Bir taraftan ülkenin Başbakan’ı diyor ki, “Dış tezgah var. Paralel devlet var. Ülkenin en parlak yıllarını yaşıyoruz, dev projelerimizi engellemek için kumpas kuruyorlar” Bu konudan daha önemli bir konumu olurmuş. Devlette bununla uğraşacak demektir, birazcık milli ise basında, tüm toplumda…
Bir taraftan da bakıyorsunuz 4 bakan birden yolsuzluktan dolayı istifa etmek zorunda kalmışlar, soruşturmalar engellenmiş, başka bakanlarla ilgili soruşturmalarda engelleniyor, Başbakan ve oğluyla ilgili yolsuzluk iddiaları ayyuka çıkmış, polisler birbirlerine girmişler, oğlu ifade vermeye dahi gitmemiş, binlerce polis tayin edilmiş, hakim-savcılar alt-üst edilmiş, hükümet devleti soyan bir çete görünümünde, fezlekeler Meclis’e ulaşmıyor, Bakan ve müsteşarı yolsuzluk yapan savcılara doğrudan telefonlar açabiliyorlar, görevlerini değiştirebiliyorlar… Tesadüfe bakın ki değişen hakim ve savcılar hep Hükümet üyeleri ile ilgili yolsuzlukları soruşturan veya soruşturmaya teşebbüs eden kişiler…
Bir yazar olarak bunu yazmazsınız da ne yazarsınız? Başka bir şey yazmanız adil ve mantıklı olur mu?

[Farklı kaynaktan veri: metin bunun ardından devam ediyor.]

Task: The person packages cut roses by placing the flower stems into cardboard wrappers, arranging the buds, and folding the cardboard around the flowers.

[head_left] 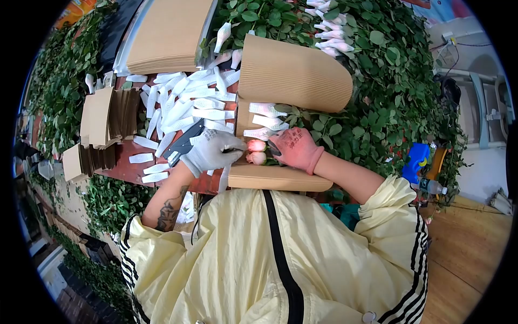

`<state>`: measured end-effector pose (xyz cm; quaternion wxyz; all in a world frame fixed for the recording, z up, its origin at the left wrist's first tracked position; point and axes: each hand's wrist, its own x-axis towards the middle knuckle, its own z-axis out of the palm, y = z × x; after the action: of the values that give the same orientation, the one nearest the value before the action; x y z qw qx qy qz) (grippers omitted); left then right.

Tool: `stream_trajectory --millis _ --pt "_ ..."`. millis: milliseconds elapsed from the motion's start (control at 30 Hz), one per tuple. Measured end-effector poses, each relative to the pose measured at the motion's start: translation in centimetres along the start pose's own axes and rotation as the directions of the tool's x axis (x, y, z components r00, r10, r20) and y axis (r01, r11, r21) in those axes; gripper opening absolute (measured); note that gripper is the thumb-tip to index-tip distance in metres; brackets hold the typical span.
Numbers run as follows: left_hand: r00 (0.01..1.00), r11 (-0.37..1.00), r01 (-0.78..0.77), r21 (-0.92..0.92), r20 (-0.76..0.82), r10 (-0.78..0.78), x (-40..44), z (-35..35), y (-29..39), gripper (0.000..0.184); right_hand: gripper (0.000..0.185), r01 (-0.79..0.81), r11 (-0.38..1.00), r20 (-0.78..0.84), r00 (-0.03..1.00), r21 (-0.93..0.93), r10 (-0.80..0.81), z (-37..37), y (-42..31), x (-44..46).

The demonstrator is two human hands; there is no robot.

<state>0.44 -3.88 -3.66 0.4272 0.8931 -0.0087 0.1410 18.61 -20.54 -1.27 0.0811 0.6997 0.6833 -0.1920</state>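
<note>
My left hand (216, 150), in a grey-white glove, is closed beside two pink roses (256, 152); a black and silver tool (184, 142) lies against its palm side. Fingers of my right hand (294, 149), in a pink glove, are curled at the roses' right edge, and what they hold is hidden. The roses lie one above the other on corrugated brown cardboard (280, 177). Just above them sit net-wrapped roses (264, 121) on the same cardboard, below its raised flap (291, 73).
White foam net sleeves (183, 102) are heaped on the left. Beyond them stand a stack of cardboard sheets (170, 38) and small cardboard pieces (108, 116). Leafy stems (399, 97) spread on the right, near a blue object (415, 161) and a clear bottle (433, 187).
</note>
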Motion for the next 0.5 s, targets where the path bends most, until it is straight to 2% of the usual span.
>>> stream_trajectory --millis 33,67,100,167,300,367,400,467,500 --pt "0.975 0.979 0.187 -0.081 0.141 -0.174 -0.2 -0.1 0.0 0.017 0.036 -0.006 1.000 0.031 1.000 0.004 0.006 -0.2 -0.1 0.0" --pt "0.900 0.917 0.376 -0.131 0.290 -0.327 -0.4 -0.3 0.1 0.016 0.036 -0.010 1.000 0.061 0.998 0.008 0.010 -0.3 -0.1 0.1" --pt "0.899 0.917 0.378 -0.129 0.288 -0.330 -0.3 -0.3 0.4 0.016 0.036 -0.006 1.000 0.059 0.998 0.009 0.006 0.1 0.0 0.1" --pt "0.806 0.851 0.524 -0.043 0.349 -0.478 0.1 -0.2 1.1 0.017 0.034 0.068 0.997 -0.104 0.992 -0.034 -0.072 1.5 0.5 -0.3" --pt "0.755 0.776 0.619 -0.126 0.369 -0.542 -0.5 -1.2 1.0 0.018 0.031 0.074 0.997 -0.124 0.989 -0.018 -0.076 -1.6 -0.1 -1.7" --pt "0.805 0.725 0.593 -0.349 0.281 -0.523 -1.7 -0.7 -0.3 0.025 0.030 0.072 0.996 -0.153 0.986 0.057 -0.062 -3.0 -0.6 -2.1" --pt "0.820 0.751 0.572 -0.331 0.245 -0.516 -1.8 -0.8 -0.3 0.024 0.030 0.073 0.996 -0.147 0.987 0.058 -0.064 -3.2 -0.8 -1.7" --pt "0.848 0.792 0.531 -0.301 0.201 -0.491 -1.7 -1.1 0.0 0.023 0.027 -0.002 0.991 0.182 0.983 0.135 -0.023 -3.3 -1.4 -0.4" --pt "0.873 0.832 0.488 -0.265 0.149 -0.464 -1.7 -1.2 0.1 0.022 0.027 0.001 0.992 0.198 0.980 0.128 -0.026 -3.0 -1.4 -0.2"
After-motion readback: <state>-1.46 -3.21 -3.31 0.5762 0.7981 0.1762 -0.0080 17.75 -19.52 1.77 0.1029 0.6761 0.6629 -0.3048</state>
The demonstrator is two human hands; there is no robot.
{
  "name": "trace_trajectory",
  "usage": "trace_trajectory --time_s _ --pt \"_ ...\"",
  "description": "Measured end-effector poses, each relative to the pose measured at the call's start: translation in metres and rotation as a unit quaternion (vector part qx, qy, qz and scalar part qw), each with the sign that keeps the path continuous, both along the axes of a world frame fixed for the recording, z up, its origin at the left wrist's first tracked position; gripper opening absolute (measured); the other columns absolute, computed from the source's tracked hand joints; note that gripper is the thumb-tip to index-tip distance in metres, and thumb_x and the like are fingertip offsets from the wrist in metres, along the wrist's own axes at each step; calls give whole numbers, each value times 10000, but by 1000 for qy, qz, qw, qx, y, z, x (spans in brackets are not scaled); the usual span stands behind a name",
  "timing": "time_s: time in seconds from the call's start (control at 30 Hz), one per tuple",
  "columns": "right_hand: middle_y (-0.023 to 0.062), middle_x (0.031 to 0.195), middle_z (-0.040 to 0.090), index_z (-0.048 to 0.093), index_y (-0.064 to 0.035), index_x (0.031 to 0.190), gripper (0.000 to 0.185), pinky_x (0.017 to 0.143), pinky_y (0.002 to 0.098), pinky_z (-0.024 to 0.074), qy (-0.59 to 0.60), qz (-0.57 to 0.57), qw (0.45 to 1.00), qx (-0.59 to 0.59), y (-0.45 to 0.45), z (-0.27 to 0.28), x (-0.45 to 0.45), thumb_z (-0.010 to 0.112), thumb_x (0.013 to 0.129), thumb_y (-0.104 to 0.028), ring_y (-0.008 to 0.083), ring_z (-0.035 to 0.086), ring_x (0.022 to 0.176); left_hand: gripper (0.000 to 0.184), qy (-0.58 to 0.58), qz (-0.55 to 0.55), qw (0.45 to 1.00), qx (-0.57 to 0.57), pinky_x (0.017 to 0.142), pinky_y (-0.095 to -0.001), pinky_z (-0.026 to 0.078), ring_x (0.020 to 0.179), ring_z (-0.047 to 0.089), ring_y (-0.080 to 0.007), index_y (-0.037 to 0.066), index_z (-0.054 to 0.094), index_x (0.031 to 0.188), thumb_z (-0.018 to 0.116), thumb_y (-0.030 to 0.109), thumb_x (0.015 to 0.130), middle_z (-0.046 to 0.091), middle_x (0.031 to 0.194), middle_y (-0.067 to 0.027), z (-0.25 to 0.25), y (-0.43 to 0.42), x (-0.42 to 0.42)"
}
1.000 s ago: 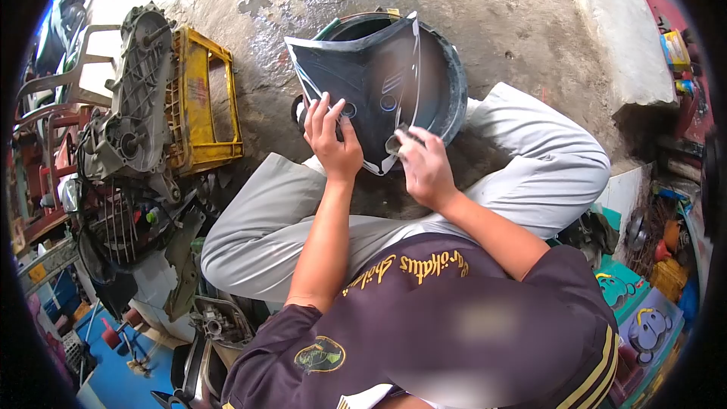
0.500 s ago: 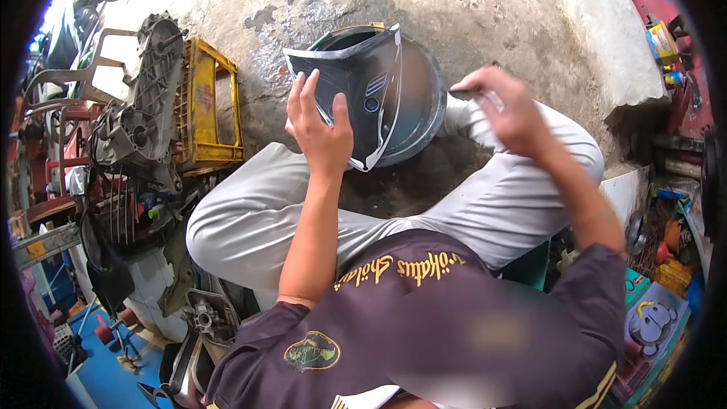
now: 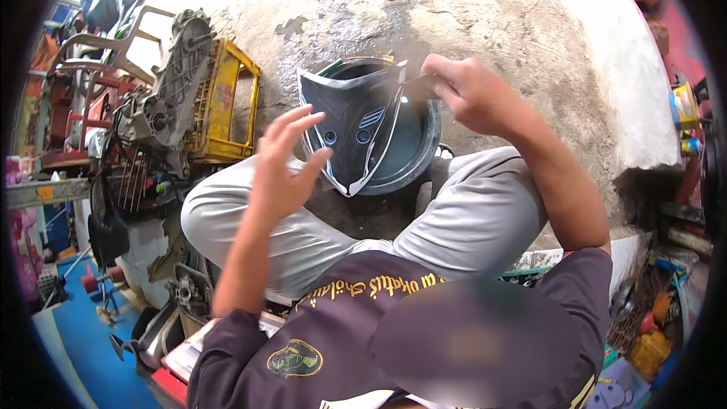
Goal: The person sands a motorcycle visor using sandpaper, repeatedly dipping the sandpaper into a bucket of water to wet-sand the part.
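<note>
A dark motorcycle fairing panel [image 3: 350,117] with pale edges and two round holes rests across a black basin [image 3: 433,153] that holds greyish water. My left hand [image 3: 284,163] is beside the panel's left edge, fingers spread, with nothing in it. At the panel's upper right corner, my right hand [image 3: 469,95] pinches a thin, flexible dark piece [image 3: 421,88] that looks like sandpaper. The piece is partly blurred, and I cannot tell whether it touches the panel. My legs in grey trousers [image 3: 477,201] lie bent on either side of the basin.
A yellow crate [image 3: 226,102] stands on the left with a metal engine casing [image 3: 176,91] against it. A plastic chair [image 3: 113,49] is behind them. At the right is a raised pale ledge [image 3: 632,98], with tools and parts [image 3: 659,307] lower down.
My right hand has moved left from beside the basin to the panel's upper corner, carrying the thin piece. My left hand has drawn away from over the panel. The view has shifted.
</note>
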State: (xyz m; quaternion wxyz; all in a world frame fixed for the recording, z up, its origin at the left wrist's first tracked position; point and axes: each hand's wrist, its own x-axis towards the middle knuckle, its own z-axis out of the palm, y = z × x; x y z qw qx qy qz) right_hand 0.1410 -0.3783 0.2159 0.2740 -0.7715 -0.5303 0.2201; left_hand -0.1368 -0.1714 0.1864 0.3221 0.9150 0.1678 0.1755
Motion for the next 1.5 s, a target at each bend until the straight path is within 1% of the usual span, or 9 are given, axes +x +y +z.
trace_trajectory --time_s 0.23,0.43,0.6,0.77,0.9,0.93,1.0,1.37,1.5 --pt "263 894 723 657 -24 1119 166 791 563 522 24 45 999 7 -8 -2 1 588 1043 -155 478 704 887 495 -5 -85 992 93 1125 -469 472 1283 659 -353 13 691 1307 740 356 954 711 1318 -184 137 38 -11" --pt "243 954 729 662 -20 1178 201 809 472 531 186 -24 982 -35 -22 -11 13 605 1035 -150 432 703 897 396 40 -77 994 71 1102 -412 481 1254 666 -324 38 710 1281 759 248 949 717 1290 -169 73 73 62" --pt "104 1018 732 643 -36 1164 136 808 343 582 300 -145 942 45 -11 -31 37 547 1082 -89 149 681 905 470 137 -206 962 114 1167 -457 441 1345 605 -326 101 709 1348 808 199 899 684 1375 -148 -21 112 109" --pt "107 1019 727 648 -28 1140 143 807 329 596 307 -253 912 97 29 -115 80 522 1089 -71 150 667 900 801 99 -299 934 167 1223 -561 336 1487 447 -384 200 587 1496 886 424 787 516 1585 -121 -90 121 119" --pt "193 1033 731 701 14 1130 160 892 345 593 140 -247 956 -72 71 -141 53 591 1021 -29 261 713 952 777 19 -347 926 147 1166 -558 384 1430 518 -360 193 633 1449 874 479 769 579 1515 -113 -135 125 120" --pt "197 1088 739 705 0 1167 196 958 381 582 57 -154 984 63 73 -174 48 607 997 3 295 717 1060 787 17 -352 923 153 1173 -557 383 1428 525 -345 197 630 1454 873 493 766 583 1512 -99 -143 124 121" --pt "215 1255 736 702 -10 1227 314 1058 462 555 -3 -57 986 154 71 -206 50 646 929 69 413 667 1268 745 35 -348 928 128 1199 -567 368 1451 506 -335 197 662 1430 866 488 775 578 1523 -81 -160 119 123" --pt "209 1246 720 696 -21 1248 437 1037 449 569 -63 -99 980 158 68 -227 73 630 840 121 389 681 1236 678 1 -320 941 109 1216 -572 326 1441 512 -341 216 713 1372 865 360 728 591 1521 -59 -186 116 115" --pt "188 1180 728 665 -1 1117 250 1041 474 546 -74 -18 975 210 73 -221 47 649 881 79 399 694 1148 689 -6 -320 941 112 1214 -572 329 1441 512 -339 216 713 1372 871 358 716 595 1515 -58 -186 116 115"
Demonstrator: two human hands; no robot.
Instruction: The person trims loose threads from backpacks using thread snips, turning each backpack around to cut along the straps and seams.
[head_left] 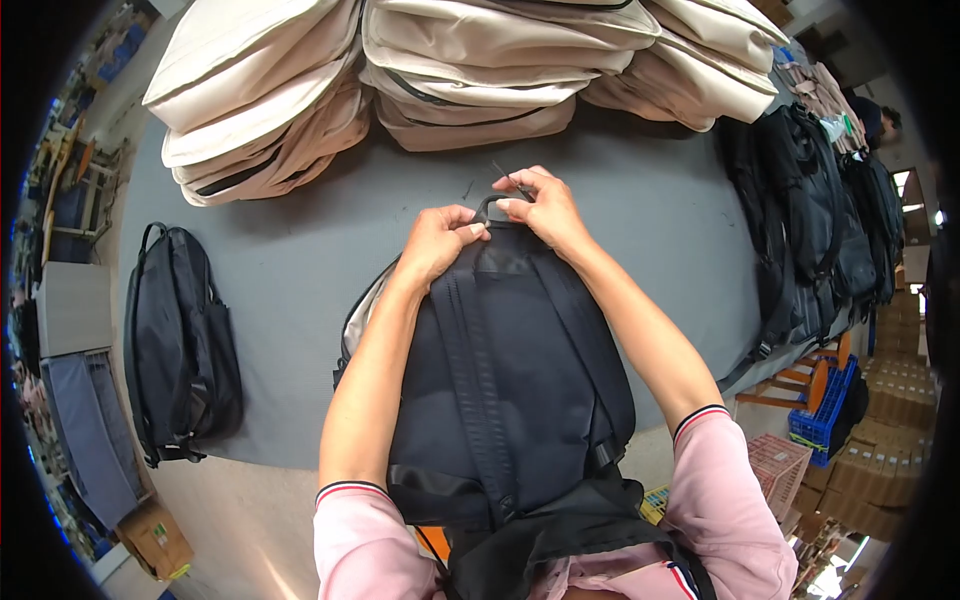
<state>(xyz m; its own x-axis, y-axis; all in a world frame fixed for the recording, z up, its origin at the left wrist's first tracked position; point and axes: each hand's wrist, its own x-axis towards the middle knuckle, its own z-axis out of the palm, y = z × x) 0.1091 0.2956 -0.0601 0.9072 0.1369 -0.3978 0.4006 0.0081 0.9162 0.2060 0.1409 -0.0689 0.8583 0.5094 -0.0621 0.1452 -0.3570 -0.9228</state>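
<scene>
A dark navy backpack (525,370) lies with its strap side up on the grey table's near edge, against my body. My left hand (440,240) is closed, thumb and fingers pinching the base of the backpack's black top handle (484,208). On the other side of that loop, my right hand (545,212) is closed, its thumb at the handle. A thin dark pointed thing (513,183) sticks out between its fingers; its kind is too small to make out. Part of the handle is hidden behind the fingers.
Stacks of beige bags (480,60) line the far side of the grey table (300,300). A black backpack (180,340) lies at the left edge, and several dark backpacks (800,210) crowd the right. Beyond stand a blue crate (828,415) and cardboard boxes (885,430).
</scene>
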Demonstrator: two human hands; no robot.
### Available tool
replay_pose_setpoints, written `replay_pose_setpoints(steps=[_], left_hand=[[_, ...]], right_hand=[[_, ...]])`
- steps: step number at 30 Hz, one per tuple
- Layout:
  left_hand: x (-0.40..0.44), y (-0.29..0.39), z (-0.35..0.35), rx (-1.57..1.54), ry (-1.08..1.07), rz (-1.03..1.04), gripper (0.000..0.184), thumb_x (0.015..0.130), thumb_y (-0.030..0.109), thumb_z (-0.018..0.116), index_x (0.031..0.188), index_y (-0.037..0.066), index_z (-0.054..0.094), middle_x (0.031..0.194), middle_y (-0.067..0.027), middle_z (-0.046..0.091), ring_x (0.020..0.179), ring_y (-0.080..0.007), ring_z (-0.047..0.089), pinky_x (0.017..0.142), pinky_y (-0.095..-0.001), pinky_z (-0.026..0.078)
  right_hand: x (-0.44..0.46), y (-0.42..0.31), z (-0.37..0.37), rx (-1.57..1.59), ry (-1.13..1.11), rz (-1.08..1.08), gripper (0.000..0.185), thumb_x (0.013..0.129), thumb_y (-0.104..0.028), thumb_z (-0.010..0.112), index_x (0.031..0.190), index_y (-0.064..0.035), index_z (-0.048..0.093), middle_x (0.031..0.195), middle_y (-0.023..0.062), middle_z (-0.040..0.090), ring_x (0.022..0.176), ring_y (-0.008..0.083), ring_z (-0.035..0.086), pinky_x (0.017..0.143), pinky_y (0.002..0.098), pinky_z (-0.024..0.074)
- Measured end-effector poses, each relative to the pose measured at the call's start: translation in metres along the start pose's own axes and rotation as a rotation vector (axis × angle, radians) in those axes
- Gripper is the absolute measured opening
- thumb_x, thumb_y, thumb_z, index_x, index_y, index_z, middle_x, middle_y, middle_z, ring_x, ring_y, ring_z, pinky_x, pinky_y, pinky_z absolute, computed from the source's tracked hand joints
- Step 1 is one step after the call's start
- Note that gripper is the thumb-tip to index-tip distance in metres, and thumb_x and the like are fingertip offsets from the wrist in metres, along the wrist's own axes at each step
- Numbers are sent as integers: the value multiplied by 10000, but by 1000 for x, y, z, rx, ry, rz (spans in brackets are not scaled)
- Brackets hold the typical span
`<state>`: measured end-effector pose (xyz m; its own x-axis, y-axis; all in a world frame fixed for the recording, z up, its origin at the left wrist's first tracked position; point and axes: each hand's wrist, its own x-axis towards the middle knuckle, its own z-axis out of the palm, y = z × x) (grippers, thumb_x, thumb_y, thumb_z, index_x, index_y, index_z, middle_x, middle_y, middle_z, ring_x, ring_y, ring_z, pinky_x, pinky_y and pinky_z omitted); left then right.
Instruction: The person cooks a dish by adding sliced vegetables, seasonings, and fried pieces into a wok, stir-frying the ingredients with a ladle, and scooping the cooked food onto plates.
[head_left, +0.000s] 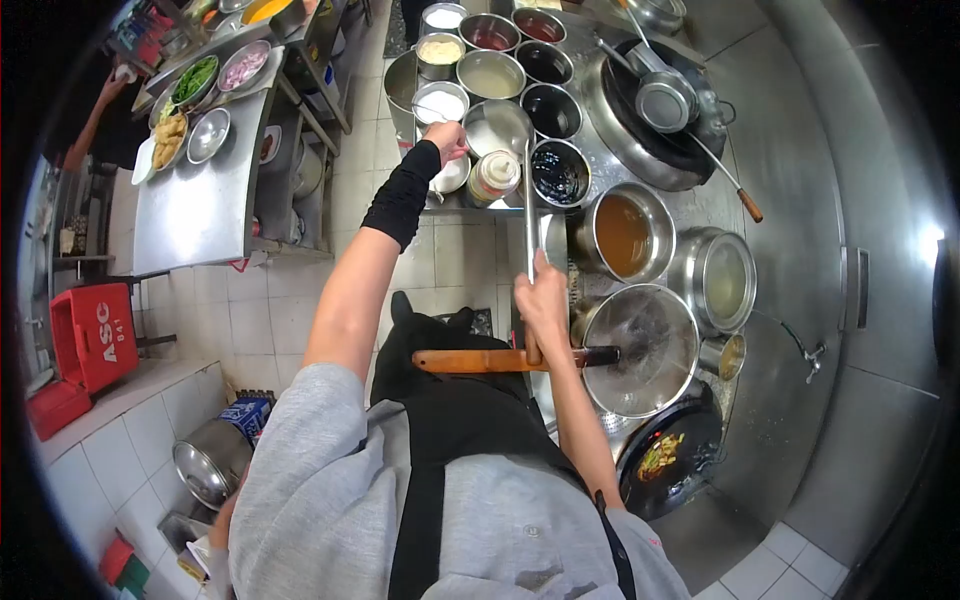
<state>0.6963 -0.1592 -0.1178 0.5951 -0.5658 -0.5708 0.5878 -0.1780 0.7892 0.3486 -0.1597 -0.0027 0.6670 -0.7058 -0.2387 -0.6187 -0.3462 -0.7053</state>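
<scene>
My left hand (452,142), below a black sleeve, is closed on a thin utensil handle, apparently a spoon (432,108). The handle reaches over a steel container of white granules (440,97). My right hand (545,305) grips the lower part of a long-handled steel ladle (530,200). The ladle's wide bowl (497,127) is held among the seasoning containers, beside my left hand. A squeeze bottle (494,177) stands just below that bowl. Beneath my right wrist runs a thick wooden handle (470,361) with a black end; what it belongs to is unclear.
At right stand a pot of brown liquid (622,235), a large steaming pot (640,350) and a wok (668,455) with chopped food. A strainer (665,102) rests over another wok (640,130). On the left, a steel table (190,220) carries bowls; a person's arm (88,130) shows behind it.
</scene>
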Motion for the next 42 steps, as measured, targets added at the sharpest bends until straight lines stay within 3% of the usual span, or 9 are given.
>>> replay_pose_setpoints(steps=[5, 9, 12, 15, 19, 23, 29, 34, 42], left_hand=[[10, -10, -8, -39, -18, 1, 110, 734, 12, 568, 832, -38, 571, 800, -147, 618, 656, -230, 629, 617, -319, 539], [5, -3, -3, -83, -12, -50, 103, 737, 15, 575, 835, -14, 588, 811, -128, 619, 678, -217, 621, 631, -310, 525], [-18, 4, 3, -103, -61, -18, 155, 756, 12, 541, 902, -6, 590, 893, -108, 589, 805, -216, 598, 768, -337, 499], [-13, 5, 0, -118, -101, -29, 218, 771, 30, 546, 976, -11, 607, 944, -95, 585, 861, -209, 584, 845, -342, 481], [2, 0, -6, -86, -103, -105, 221, 781, 47, 559, 990, -1, 614, 951, -89, 586, 861, -204, 582, 833, -338, 479], [2, 3, -6, -90, -118, -137, 219, 778, 47, 551, 989, 17, 603, 949, -81, 572, 861, -210, 574, 825, -358, 480], [-14, 27, 1, -68, -153, -125, 144, 759, 51, 558, 900, 25, 550, 903, -87, 534, 848, -242, 568, 789, -403, 494], [-12, 29, 2, 36, -204, -85, 99, 753, 48, 555, 838, 5, 528, 828, -104, 519, 767, -258, 567, 766, -390, 506], [-6, 34, 1, 23, -232, -58, 93, 765, 49, 564, 851, 22, 541, 842, -90, 537, 769, -226, 577, 736, -351, 509]], right_hand=[[-11, -33, -33, 253, -159, 229, 407, 803, -57, 566, 1172, 111, 604, 617, 190, 623, 551, 280, 656, 539, 380, 514], [0, 4, 7, -138, 227, -286, 390, 815, -43, 571, 1179, 90, 612, 592, 135, 605, 397, 171, 540, 380, 349, 433], [-8, -35, 3, 207, 4, 230, 363, 827, -45, 593, 1169, 75, 620, 579, 105, 583, 404, 157, 533, 373, 350, 430], [-7, -25, -3, 703, -136, 311, 391, 844, -43, 609, 1220, 64, 613, 564, 55, 561, 402, 127, 517, 350, 320, 406], [-17, -32, 1, 467, 49, 294, 337, 881, -22, 618, 1214, 23, 637, 653, 30, 583, 402, 79, 487, 322, 258, 385], [-5, -10, 16, 34, 238, -118, 488, 820, -11, 607, 1302, 56, 574, 660, 130, 638, 488, 176, 572, 493, 322, 473], [-11, -31, 31, -8, 141, 73, 508, 787, 28, 562, 1283, 131, 520, 916, 350, 645, 923, 486, 648, 813, 473, 514], [-10, -63, 12, 533, -25, 374, 315, 893, -25, 608, 1199, 50, 612, 604, 13, 544, 393, 81, 476, 326, 256, 369], [-4, -75, 2, 477, -51, 374, 230, 851, -5, 589, 1073, 29, 641, 604, 94, 591, 453, 163, 579, 398, 327, 436]])
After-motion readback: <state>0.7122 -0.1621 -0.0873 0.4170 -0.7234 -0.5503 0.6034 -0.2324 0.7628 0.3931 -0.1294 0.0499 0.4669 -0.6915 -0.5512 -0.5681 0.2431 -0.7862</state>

Ben bildiğiniz ve çoğunluk gibi 2’inci görüşteyim. Ülke yönetiminin, özellikle Başbakan’ın devlet kurumlarını, bürokrasiyi, medyayı, iş dünyasını ağır bir baskı altında tuttuğunu ve yolsuzluklarına kılıf bulmak için devleti alt-üst ettiğini düşünüyorum. Bu şartlarda nasıl başka bir şey yazayım?
Ben nasıl başka bir şey yazamazsam bu ülkede hiçbir yazarda başka bir şey yazamaz… Hiçbir bürokrat bu konuyu unutarak iş yapamaz, hiçbir iş adamı bu iş çözülmeden yatırım yapamaz… Kimse risk almak istemez…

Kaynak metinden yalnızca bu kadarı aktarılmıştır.